Посвящается Зинаиде Линден
– Летишь в Поднебесную? Не забудь привезти чай.
– Зачем оттуда, если его можно купить здесь в чайном магазине?
– Там – особенный, китайский.
Было без четверти восемь. Мы собирались закрывать магазин. На нашей улице все магазинчики и лавки закрываются в восемь вечера. И тогда я спешу домой, чувствуя расслабляющую тело вечернюю прохладу – и влагу. Влага идёт от асфальта, с него шлангом смывают дневные нечистоты. Вода тут же уходит в стоки, но свежий запах улицы остаётся надолго. Я спешу, потому что дома меня ждёт мой маленький Лей Лей.
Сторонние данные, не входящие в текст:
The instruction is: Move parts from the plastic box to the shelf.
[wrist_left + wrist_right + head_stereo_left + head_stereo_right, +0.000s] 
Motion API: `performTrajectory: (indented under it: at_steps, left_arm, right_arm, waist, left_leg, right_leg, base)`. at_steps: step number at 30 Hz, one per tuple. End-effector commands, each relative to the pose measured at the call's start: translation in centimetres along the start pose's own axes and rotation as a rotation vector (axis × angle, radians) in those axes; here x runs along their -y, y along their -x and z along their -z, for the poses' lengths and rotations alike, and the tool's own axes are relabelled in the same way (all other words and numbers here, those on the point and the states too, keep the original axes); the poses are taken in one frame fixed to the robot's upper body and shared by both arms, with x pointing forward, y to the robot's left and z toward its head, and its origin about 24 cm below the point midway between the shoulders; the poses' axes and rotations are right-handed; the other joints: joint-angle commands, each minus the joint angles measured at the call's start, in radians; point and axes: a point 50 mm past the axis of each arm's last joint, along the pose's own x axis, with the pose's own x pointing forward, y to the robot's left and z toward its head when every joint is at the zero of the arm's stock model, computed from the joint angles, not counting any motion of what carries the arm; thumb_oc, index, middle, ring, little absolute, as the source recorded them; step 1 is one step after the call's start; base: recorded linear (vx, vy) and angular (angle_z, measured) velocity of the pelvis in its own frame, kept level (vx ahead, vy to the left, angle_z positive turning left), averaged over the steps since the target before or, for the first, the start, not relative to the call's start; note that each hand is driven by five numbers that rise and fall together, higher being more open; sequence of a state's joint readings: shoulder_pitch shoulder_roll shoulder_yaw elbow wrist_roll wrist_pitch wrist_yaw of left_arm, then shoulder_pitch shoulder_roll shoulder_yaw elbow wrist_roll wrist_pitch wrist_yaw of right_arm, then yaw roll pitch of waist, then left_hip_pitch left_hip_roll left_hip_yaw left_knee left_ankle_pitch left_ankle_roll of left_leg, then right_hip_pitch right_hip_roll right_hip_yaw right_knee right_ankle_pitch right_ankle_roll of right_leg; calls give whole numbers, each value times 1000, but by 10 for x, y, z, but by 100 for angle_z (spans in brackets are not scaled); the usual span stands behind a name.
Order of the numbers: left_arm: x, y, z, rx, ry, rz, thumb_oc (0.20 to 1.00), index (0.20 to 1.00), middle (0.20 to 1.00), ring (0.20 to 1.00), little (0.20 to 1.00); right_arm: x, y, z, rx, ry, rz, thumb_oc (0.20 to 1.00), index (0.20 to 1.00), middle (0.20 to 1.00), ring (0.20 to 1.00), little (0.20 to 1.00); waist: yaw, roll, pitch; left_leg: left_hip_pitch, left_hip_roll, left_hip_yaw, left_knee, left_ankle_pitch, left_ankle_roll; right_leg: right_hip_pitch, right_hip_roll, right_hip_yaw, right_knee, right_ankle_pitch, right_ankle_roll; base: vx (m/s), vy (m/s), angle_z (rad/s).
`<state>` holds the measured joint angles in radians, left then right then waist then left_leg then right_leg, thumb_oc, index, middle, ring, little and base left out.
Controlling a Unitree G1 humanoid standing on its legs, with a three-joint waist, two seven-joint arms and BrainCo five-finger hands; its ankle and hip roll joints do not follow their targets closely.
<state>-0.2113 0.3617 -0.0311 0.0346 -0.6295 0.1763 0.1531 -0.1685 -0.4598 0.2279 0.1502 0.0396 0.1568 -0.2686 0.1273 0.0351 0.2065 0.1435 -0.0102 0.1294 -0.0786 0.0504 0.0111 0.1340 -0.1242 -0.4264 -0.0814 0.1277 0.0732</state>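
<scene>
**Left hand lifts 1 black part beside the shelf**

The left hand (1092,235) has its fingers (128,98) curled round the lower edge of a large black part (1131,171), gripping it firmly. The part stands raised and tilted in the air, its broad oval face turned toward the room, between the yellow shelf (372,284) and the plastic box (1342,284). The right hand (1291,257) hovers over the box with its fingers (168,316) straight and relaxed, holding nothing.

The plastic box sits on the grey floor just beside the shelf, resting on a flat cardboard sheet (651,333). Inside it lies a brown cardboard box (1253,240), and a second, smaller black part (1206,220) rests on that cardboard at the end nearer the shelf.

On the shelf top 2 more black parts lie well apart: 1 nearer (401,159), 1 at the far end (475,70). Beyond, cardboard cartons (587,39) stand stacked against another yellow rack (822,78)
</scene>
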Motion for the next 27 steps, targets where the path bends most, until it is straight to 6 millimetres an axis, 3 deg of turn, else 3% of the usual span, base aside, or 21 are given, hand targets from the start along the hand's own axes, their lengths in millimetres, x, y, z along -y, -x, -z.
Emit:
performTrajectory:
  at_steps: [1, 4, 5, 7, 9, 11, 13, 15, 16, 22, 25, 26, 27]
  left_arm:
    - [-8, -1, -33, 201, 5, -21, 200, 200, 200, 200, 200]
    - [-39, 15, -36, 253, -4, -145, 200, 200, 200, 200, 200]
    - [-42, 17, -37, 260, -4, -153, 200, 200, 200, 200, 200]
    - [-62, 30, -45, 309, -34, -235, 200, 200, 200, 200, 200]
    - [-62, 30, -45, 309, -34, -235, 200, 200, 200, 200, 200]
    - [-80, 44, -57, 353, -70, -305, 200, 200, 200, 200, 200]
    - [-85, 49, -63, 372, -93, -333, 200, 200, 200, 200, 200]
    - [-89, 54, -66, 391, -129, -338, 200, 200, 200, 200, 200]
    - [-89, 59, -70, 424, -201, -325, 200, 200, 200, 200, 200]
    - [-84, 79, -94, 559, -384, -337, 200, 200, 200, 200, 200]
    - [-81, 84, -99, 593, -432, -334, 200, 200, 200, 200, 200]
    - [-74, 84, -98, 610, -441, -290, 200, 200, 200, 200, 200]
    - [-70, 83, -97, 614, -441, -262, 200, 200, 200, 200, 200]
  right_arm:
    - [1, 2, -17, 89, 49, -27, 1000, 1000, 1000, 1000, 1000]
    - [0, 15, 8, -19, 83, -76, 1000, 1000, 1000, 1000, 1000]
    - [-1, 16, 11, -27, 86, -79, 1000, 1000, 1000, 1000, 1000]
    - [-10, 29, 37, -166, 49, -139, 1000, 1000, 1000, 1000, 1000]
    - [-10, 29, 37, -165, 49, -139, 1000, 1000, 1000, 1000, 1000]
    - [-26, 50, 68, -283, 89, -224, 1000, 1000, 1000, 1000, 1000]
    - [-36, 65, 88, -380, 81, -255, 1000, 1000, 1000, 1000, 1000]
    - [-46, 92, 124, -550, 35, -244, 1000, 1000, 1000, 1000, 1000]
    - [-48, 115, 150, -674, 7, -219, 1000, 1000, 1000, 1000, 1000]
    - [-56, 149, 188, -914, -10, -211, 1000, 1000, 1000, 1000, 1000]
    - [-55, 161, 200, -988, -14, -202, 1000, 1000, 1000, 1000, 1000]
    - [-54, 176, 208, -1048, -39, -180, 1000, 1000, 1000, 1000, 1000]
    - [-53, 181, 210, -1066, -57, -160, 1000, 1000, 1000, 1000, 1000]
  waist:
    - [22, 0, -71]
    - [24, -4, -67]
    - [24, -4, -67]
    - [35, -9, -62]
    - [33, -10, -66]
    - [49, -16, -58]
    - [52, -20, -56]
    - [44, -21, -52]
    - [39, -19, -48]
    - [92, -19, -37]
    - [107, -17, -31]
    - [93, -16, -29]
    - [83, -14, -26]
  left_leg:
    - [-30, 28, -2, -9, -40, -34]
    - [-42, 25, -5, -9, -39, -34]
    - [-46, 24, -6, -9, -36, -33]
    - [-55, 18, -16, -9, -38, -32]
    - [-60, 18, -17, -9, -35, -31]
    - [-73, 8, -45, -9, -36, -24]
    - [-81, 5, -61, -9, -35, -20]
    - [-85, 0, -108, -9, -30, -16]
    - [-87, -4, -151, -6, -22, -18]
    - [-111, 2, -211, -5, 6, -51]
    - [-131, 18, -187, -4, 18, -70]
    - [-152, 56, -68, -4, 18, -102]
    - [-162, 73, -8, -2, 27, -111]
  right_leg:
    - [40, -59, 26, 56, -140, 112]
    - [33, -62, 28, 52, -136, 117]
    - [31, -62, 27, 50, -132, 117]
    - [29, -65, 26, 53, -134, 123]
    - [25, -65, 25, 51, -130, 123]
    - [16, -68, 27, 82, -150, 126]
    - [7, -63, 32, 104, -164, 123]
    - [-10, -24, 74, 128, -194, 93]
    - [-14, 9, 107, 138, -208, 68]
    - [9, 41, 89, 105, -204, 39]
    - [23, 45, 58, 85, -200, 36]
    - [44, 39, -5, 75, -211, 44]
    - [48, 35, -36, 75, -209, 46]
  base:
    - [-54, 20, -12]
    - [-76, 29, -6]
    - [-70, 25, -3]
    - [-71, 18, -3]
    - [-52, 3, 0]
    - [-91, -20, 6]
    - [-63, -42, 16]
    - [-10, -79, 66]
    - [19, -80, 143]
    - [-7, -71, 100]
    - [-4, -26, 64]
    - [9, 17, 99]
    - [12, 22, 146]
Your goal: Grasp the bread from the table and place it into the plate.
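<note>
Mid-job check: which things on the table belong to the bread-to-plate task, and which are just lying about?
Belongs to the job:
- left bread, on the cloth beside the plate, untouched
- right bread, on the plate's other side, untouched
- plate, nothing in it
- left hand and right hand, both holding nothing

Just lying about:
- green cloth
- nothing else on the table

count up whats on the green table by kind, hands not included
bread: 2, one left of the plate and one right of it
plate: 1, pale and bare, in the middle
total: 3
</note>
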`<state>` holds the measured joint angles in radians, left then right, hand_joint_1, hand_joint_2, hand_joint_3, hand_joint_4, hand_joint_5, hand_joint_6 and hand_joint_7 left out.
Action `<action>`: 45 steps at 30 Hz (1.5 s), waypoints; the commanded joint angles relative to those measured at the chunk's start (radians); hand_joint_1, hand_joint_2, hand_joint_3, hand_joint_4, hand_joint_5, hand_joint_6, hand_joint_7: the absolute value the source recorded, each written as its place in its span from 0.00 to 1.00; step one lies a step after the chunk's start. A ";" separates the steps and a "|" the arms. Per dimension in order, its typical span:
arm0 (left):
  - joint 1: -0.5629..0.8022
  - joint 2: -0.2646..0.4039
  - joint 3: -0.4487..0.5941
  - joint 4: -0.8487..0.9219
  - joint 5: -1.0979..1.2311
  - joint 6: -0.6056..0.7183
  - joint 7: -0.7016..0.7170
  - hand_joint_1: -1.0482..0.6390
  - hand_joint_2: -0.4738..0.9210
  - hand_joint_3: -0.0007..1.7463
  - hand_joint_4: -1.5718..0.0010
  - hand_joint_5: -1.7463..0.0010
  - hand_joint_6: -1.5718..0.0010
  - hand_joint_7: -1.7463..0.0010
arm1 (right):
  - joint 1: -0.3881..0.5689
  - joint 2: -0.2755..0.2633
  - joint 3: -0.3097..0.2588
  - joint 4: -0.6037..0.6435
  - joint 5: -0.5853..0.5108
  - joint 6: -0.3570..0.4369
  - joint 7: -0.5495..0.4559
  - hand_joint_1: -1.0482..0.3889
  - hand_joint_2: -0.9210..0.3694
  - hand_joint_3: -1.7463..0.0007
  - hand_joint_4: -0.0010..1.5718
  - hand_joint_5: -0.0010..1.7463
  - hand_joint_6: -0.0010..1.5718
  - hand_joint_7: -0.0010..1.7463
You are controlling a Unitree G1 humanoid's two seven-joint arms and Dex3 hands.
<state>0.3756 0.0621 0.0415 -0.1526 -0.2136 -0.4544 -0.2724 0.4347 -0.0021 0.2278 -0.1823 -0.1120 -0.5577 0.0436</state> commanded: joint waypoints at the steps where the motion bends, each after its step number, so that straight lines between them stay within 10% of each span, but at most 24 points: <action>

Я прохожу мимо окон магазинчиков, в которых один за другим гасится свет. Потом пересекаю центральную пешеходную улицу. Там ярко освещён каждый дом, светятся огромные, во всю стену рекламные щиты – и магазины работают допоздна. Там гуляют и ужинают в ресторанах и слышна музыка. Но я не захожу никуда, я иду прямо и прямо, мимо двух центральных гостиниц и новых высоких жилых домов. Этот жилой квартал построили всего пять лет назад. Там современные квартиры и красивые внутренние дворики с цветниками и деревьями, с площадками для детей – там живут те, кто работают в больших фирмах. Я иду мимо – дальше от центра. Вот уже начинаются петляющие в темноте узкие улицы. Там ещё открыты мелкие лавки с необходимым товаром. Вот здесь в одном из двухэтажных домиков мы снимаем жилье. Я знаю, что Лей Лей с нетерпением ждёт меня, и потому я спешу.
Сейчас было только без четверти. Но Чао Хонг домывала уже полы в зале, а я расставляла керамические кружки на полке. Они стояли в беспорядке после посетителей. Их было трое: две женщины и мужчина, русские. Так ничего и не купили. Долго присматривались, вертели в руках, снижали цену. Выбрали один чайник – красный с золотым драконом. И всё торговались и торговались. И ещё к нему были чашечки, но на них они даже не взглянули. Чао Хонг объяснила им, что к вечеру мы продаём в полцены, поэтому чайник стоит всего девяносто юаней, а не сто восемьдесят. А они снижали ещё наполовину. Мы так и не сошлись, хотя я была, в принципе, не против, потому что за целый день почти не было выручки. Такой день сегодня выпал. Но Чао Хонг сказала мне:
– Нет, Юйлинь, нельзя, это уж совсем даром получится. – Недовольно покачала головой и скрылась в кладовке, оставив меня с ними.
Чао Хонг – моя двоюродная сестра, старшая, поэтому я должна спрашивать разрешения у неё, по какой цене продавать, если долго торгуются, к тому же магазин принадлежит ей.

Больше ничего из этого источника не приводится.